Materials
CaCl2 and paraformaldehyde were obtained from Sigma Aldrich. NaOH was obtained from Fisher Scientific. 1,3-Dihydroxyacetone dimer was obtained from Fluorochem EU. Formaldehyde solutions were prepared by depolymerization of paraformaldehyde at 60°C, the final formaldehyde concentration was determined by titration with sodium sulfite and phenolphthalein43. For all aqueous solutions ultrapure water obtained from an Elga Purelab Chorus 1 was used. Prior to use, water was degassed by stirring under vacuum for 10-15 minutes.
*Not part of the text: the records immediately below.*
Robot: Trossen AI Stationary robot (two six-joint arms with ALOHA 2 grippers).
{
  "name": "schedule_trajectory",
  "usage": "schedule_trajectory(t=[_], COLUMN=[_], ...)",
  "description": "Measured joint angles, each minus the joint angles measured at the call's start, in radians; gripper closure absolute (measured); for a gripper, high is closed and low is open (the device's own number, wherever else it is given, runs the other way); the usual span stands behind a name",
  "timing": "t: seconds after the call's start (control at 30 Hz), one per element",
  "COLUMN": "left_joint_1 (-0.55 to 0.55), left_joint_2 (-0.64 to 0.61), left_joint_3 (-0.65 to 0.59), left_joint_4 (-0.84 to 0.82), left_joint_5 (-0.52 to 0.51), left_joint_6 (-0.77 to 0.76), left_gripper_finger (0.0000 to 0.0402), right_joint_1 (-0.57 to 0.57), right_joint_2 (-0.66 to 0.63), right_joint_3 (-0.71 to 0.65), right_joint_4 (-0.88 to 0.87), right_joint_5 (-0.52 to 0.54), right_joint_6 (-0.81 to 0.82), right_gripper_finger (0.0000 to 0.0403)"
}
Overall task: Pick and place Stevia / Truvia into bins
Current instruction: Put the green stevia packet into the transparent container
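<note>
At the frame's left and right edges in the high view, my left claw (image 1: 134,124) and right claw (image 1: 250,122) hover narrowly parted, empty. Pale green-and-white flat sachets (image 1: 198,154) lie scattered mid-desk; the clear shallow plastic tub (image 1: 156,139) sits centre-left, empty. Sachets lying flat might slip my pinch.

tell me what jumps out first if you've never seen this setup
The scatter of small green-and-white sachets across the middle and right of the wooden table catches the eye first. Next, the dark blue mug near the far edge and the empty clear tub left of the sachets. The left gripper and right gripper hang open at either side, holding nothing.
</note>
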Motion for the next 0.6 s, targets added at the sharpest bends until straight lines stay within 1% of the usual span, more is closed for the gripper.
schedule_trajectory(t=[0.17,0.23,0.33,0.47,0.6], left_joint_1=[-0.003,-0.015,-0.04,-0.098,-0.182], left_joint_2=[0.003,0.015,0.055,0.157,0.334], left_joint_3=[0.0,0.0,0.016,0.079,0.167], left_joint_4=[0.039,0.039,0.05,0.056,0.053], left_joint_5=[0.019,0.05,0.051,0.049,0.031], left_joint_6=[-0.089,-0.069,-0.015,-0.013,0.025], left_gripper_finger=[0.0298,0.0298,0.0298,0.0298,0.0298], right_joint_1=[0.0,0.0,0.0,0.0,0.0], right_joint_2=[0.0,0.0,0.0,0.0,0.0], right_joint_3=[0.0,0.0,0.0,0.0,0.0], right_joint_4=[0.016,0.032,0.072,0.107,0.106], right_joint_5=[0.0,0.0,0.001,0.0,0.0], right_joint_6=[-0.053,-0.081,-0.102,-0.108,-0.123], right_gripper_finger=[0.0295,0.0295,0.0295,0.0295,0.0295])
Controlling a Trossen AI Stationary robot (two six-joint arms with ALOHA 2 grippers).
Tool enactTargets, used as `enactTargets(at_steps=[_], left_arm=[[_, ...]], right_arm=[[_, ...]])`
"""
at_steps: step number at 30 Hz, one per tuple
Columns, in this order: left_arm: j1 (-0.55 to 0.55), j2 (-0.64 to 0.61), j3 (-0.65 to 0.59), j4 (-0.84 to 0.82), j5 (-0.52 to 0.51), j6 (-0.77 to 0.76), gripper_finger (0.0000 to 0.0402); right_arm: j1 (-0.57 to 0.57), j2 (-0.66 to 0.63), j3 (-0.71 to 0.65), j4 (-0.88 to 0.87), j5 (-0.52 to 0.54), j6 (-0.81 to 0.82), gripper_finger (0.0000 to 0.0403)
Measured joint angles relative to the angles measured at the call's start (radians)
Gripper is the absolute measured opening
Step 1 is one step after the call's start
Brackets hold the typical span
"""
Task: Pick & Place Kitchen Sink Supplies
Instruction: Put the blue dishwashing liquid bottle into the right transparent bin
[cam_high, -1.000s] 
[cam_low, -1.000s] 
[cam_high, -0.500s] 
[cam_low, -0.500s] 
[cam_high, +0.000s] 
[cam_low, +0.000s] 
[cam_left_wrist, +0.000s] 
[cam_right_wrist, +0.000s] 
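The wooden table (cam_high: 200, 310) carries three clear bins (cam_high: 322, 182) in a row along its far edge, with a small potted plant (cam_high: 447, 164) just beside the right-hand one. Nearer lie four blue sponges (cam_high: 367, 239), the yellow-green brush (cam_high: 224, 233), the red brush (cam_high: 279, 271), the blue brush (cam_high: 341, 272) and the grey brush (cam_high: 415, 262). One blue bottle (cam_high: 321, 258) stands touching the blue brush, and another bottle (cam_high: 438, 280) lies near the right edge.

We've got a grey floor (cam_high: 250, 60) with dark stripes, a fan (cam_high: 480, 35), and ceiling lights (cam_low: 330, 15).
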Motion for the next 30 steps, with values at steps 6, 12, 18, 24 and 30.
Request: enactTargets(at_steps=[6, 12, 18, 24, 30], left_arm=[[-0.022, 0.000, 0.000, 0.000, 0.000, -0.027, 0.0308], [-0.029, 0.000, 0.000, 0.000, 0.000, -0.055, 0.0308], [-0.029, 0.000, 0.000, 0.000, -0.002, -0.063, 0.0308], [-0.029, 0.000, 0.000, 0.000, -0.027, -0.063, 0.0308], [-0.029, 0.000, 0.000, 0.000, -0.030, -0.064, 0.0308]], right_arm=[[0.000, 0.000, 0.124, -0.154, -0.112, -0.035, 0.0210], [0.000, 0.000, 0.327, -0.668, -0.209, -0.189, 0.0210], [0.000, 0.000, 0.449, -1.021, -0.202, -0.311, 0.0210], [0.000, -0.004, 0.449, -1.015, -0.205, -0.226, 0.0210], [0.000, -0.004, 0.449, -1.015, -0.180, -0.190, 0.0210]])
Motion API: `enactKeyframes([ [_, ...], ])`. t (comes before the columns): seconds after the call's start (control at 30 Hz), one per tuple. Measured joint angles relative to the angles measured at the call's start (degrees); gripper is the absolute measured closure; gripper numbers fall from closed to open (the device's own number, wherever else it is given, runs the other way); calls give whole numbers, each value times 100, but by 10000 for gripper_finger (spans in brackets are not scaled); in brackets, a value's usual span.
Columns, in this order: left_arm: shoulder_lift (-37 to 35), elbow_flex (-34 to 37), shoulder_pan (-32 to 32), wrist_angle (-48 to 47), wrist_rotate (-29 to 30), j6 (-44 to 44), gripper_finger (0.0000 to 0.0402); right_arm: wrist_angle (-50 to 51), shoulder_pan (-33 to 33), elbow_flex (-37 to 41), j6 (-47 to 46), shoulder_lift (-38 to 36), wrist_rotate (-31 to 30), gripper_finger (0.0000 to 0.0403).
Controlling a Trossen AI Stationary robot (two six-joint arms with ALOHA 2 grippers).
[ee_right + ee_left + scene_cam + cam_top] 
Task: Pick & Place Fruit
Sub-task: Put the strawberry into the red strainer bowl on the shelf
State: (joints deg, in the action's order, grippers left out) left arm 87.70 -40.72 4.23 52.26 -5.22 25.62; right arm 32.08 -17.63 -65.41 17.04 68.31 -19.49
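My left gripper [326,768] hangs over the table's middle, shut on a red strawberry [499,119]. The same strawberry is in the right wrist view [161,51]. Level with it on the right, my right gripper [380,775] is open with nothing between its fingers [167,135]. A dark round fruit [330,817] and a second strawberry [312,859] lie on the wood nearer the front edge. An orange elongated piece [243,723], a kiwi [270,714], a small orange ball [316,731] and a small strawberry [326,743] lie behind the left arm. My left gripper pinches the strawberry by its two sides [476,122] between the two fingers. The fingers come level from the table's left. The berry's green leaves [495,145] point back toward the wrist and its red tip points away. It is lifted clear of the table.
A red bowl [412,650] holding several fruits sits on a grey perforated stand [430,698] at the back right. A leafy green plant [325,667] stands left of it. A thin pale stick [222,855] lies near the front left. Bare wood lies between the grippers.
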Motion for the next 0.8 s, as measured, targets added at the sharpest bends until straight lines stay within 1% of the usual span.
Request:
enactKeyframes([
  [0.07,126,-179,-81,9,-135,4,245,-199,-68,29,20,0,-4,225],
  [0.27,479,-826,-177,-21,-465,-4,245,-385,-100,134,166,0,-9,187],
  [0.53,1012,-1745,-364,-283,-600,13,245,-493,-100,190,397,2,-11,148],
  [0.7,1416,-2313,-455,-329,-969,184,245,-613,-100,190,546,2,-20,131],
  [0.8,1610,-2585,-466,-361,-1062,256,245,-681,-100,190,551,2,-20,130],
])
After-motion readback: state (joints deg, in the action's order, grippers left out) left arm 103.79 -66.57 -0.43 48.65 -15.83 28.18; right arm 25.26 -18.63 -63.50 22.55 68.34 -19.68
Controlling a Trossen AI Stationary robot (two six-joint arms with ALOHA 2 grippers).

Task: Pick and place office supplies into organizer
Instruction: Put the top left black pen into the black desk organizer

Ion mobility-mass spectrometry experiments were performed with a timsToF instrument (Bruker Daltonics, Bremen, Germany) equipped with an electrospray ionization (ESI) source operating in positive mode.
Flow reactions
A CSTR (volume 435 μL) with five inlets and an outlet was fabricated from Poly(methyl methacrylate) by the Radboud TechnoCentre. LabM8 syringe pumps with BD plastik syringes were used to control input flow rates (a schematic is given in fig. S1 and an image of the setup is provided in fig. S2). Syringes were loaded with the specified solutions and connected to the reactor with filled tubing. When the flow of water was divided between two syringes the flows were fused using a Y connector prior to the reactor. The reactor and a small outlet tubing were filled according to the initial conditions of the experiment. Once filled the outlet tubing was capped with a one-way flow check-valve and the system was allowed to build up pressure to overcome the crack pressure of the valve. Subsequently the reactor output was diluted with a water flow (0.8 mL/min) controlled by a Bruker Elute HPG 1300 HPLC. The dilution flow was merged with the reactor outlet with a Y connector. With a subsequent Y connector, the flow was diverted between the instrument and a Restek RT-25020 back pressure regulator connected to a waste line. The back pressure regulator provided a constant pressure of two bars in the reservoir.
Flow profile generation
Experimental conditions were selected based on previously published research6, to create high compositional diversity over the used concentration range. The general workflow consists of first generating a desired function and then scaling the generated function to a suitable input profile. To do so, the function was first mean-centered, scaled with a manually chosen factor that was chosen to maximize amplitude without generating negative flows. After scaling, a baseline value of the corresponding syringe was added, so the profile fluctuates around the initial input concentration. The flow rate of water was used to counterbalance changes in flow rate, to ensure a constant total flow rate of 217.5 μl/min corresponding to a residence time of two minutes. The reaction was allowed to equilibrate at steady state for at least 30 minutes prior to starting flow profiles, which included another initial 30 minutes of steady state. Details of the parameters used for generating the nonlinear classification data are given in SI section 3.1, details of the generation of the dynamic input in SI section 4.1, and for the Lorenz attractor inputs in SI section 5.1.
Mass spectrometry
Trapped ion mobility spectrometry (TIMS) experiments were performed using an N2 carrier gas by scanning inverse ion mobilities from 0.4 V.s.cm-2 to 0.84 V.s.cm-2. The ramp time was set to 500 ms and the accumulation time to 20 ms to minimize ion activation in the TIMS region. The mass range scanned by the time of flight (ToF) analyser was set to m/z 50-650. A complete description of the instrumental parameters is available as SI section 1.1.
Ion intensity extraction
A list of ions with reference m/z and inverse mobilities was established based on the most intense signals observed (SI section 1.2). Ion chromatograms were then extracted for mass- and mobility-selected ions based on the reference list of ions using the TimsPy library43. Ion chromatograms were extracted with a mass width of 0.02 Da and a mobility width of 0.006 V.s.cm-2.
Nonlinear classification
For every input in the nonlinear classification dataset, ion signals were collected for 30 minutes (fig. S7-S8). The output in the last 10 minutes of this period were used as steady-state data, and signal intensities were averaged over the 10-minute time duration to reduce noise, resulting in 106-dimensional vectors for all 132 inputs. These vectors were subsequently normalized to remove the mean and scaled to unit variance across features. For the selected nonlinear classification tasks, a linear support vector classifier was trained to obtain classifications of the inputs (code available in the analysis/classification.ipynb notebook). For every task, a leave-5-out cross validation was performed with 100 repeats, and the Φ score was calculated for every repeat as
where TP denotes the number of true positives, TN denotes true negatives, FP denotes false positives, and FN denotes false negatives.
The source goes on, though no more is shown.